A strong narrative has taken hold in the West and much of East Asia about China’s behaviour, which starts with the proposition that China is the provocateur. Examples include, “China sows new seeds of conflict with neighbours”; China has adopted an “increasingly sharp-elbowed approach to its neighbors, especially Japan”; “China…has launched a new campaign of attrition against Japan over the Senkaku islands…. Beijing has sought to challenge Japan’s decades-old control, despite the risk that an accident could spiral out of control”.
Proposition two is that China’s more “sharp-elbowed” approach is driven by the government’s wish to divert public attention from China’s internal problems, notably slowing economic growth; not by actions of other states.
Proposition three is that China’s “bold, brash, and brazen” behaviour has prompted the United States’ recent high-profile “pivot to Asia” as it winds down wars in West and Central Asia. In the words of an International Herald Tribune report, “the United States forges ahead with efforts to counter China’s influence in Asia…”, now welcomed in by previously more ambivalent allies. “In both Japan and South Korea, the perception of China has changed to being a threat and that has made the U.S. seem much more favourable as a source of security…”. The allies are also expanding security ties with each other “as a way to offset China’s growing presence…. But analysts say Japan will need to reverse a decline in military spending before Washington is convinced Tokyo is doing enough to keep China’s aspirations in check”.

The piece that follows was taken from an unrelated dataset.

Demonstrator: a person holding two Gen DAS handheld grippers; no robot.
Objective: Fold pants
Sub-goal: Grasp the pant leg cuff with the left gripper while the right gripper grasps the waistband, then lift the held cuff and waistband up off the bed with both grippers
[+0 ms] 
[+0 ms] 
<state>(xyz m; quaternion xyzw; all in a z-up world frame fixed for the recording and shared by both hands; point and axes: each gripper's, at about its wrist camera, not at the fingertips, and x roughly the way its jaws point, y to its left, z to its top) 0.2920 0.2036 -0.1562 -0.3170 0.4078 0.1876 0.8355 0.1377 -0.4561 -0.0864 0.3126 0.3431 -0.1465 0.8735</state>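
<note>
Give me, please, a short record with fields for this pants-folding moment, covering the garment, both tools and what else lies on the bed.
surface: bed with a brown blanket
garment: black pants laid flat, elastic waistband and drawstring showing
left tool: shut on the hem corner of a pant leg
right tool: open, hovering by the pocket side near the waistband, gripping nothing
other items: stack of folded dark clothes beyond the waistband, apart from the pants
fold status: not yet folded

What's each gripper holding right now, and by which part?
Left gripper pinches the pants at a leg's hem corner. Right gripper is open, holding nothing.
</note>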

We should be suspicious of a narrative that presents the US and China’s neighbors as innocent victims of China’s bullying. By presenting the US pivot to Asia as a response to the invitation from Asian countries worried by China, it obscures the US strategy of re-asserting hegemony over East Asia; it too easily elevates China in place of the Soviet Union as the looming external threat to peace-loving democracies, helping the leaders of those democracies to boost their internal support; and it too easily justifies a military build-up all around China, to the benefit of militaries everywhere.
Claims and Counter-claims of Sovereignty
The islands lie 120 nautical miles northeast of Taiwan, 200 nautical miles east of the Chinese mainland, and 200 miles southwest of the Japanese-controlled island of Okinawa.
Japan formally annexed the islands in 1895, claiming they were not in anybody’s ownership or effective control. The Chinese government rejects the annexation as illegitimate. It claims that it had possession of the islands for 500 years before 1895, as charted on Chinese maps and recorded in Chinese ships’ logs. More specifically, records of Chinese tributary-system missions to ordain the kings of the Ryukyu kingdom (covering islands in the chain from southwest Japan to northeast Taiwan, of which Okinawa is the largest) state that the Diaoyu/Senkaku are on the Chinese side of the boundary between the two entities.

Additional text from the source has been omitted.